El envío del Espíritu y la glorificación de Jesús
9. ¿Por qué, pues, el Señor quiso dar tras su resurrección el Espíritu, cuyos beneficios respecto a nosotros son máximos, porque la caridad de Dios ha sido derramada mediante él en nuestros corazones? ¿Qué dio a entender? Que en nuestra resurrección arda en llamas nuestra caridad y nos aparte del amor del mundo, para que toda ella corra hacia Dios. En efecto, aquí nacemos y morimos; no amemos esto; emigremos de aquí por la caridad, vivamos arriba por la caridad, por esa caridad con la que queremos a Dios. Durante esta peregrinación de nuestra vida no pensemos en otra cosa, sino en que no estaremos siempre aquí, y en que viviendo bien nos prepararemos allí un lugar de donde nunca emigremos, pues nuestro Señor Jesucristo, después de haber resucitado, ya no muere; la muerte no tendrá ya dominio sobre él17, como dice el Apóstol. He aquí lo que debemos amar. Si vivimos, si creemos en ese que resucitó, nos dará no lo que aquí aman los hombres que no aman a Dios, o lo que tanto más aman cuanto menos le aman a él, y, en cambio, tanto menos aman esto cuanto más aman a Dios.

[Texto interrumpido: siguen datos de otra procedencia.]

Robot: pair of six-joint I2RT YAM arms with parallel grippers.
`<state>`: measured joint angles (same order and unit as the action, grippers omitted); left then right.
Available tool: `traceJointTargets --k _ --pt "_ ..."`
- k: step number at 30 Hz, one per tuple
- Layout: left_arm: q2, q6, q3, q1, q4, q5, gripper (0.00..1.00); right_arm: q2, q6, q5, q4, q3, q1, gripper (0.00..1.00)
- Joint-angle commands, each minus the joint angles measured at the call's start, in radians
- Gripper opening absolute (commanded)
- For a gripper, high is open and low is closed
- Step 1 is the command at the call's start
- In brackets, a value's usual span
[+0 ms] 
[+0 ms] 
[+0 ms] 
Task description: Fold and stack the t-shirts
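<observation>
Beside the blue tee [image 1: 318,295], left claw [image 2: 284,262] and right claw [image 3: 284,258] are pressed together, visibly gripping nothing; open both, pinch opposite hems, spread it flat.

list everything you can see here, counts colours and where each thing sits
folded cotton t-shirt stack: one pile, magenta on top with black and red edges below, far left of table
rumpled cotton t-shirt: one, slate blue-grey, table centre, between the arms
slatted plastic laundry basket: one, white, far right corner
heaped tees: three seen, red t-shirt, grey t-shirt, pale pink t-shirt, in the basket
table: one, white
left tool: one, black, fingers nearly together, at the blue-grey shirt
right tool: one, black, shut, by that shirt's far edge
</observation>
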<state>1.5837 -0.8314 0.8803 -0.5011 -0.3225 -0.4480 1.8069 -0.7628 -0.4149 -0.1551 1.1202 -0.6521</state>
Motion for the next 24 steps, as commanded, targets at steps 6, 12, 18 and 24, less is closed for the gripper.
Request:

Pero veamos qué nos ha prometido: no riquezas terrenas y temporales, no honores y poder en este mundo, pues veis que todo esto se da también a los hombres malos, para que los buenos no le hagan mucho caso. Por último, no nos promete la salud corporal misma; no porque no la da él, sino porque, como veis, la da también a los ganados. No vida larga, pues ¿qué cosa que algún día se acaba es larga? A nosotros, los creyentes, no nos ha prometido como algo grande la longevidad o la vejez decrépita, que todos desean antes que llegue, y contra la que todos protestan cuando ha llegado. No la belleza corporal que extermina una enfermedad corporal o la vejez misma que se desea. Quiere uno ser bello y quiere ser viejo; esos dos deseos no pueden concordar recíprocamente entre sí; si llegas a viejo no serás bello; cuando llegue la vejez, la hermosura huirá y en un único sujeto no pueden habitar el vigor de la belleza y el gemido de la vejez. Nada de eso nos ha prometido quien dijo: El que cree en mí, venga y beba y de su vientre fluirán ríos de agua viva. Nos ha prometido la vida eterna, donde nada temamos, donde no nos conturbaremos, de donde no emigraremos, donde no muramos; donde no se llora al predecesor ni se espera sucesor. Porque, pues, tal es lo que nos promete a quienes lo amamos y hervimos en la caridad del Espíritu Santo, por eso no quiso dar ese Espíritu Santo mismo sino tras haber sido glorificado, para mostrar en su cuerpo la vida que de momento no tenemos, pero que esperamos cuando la resurrección.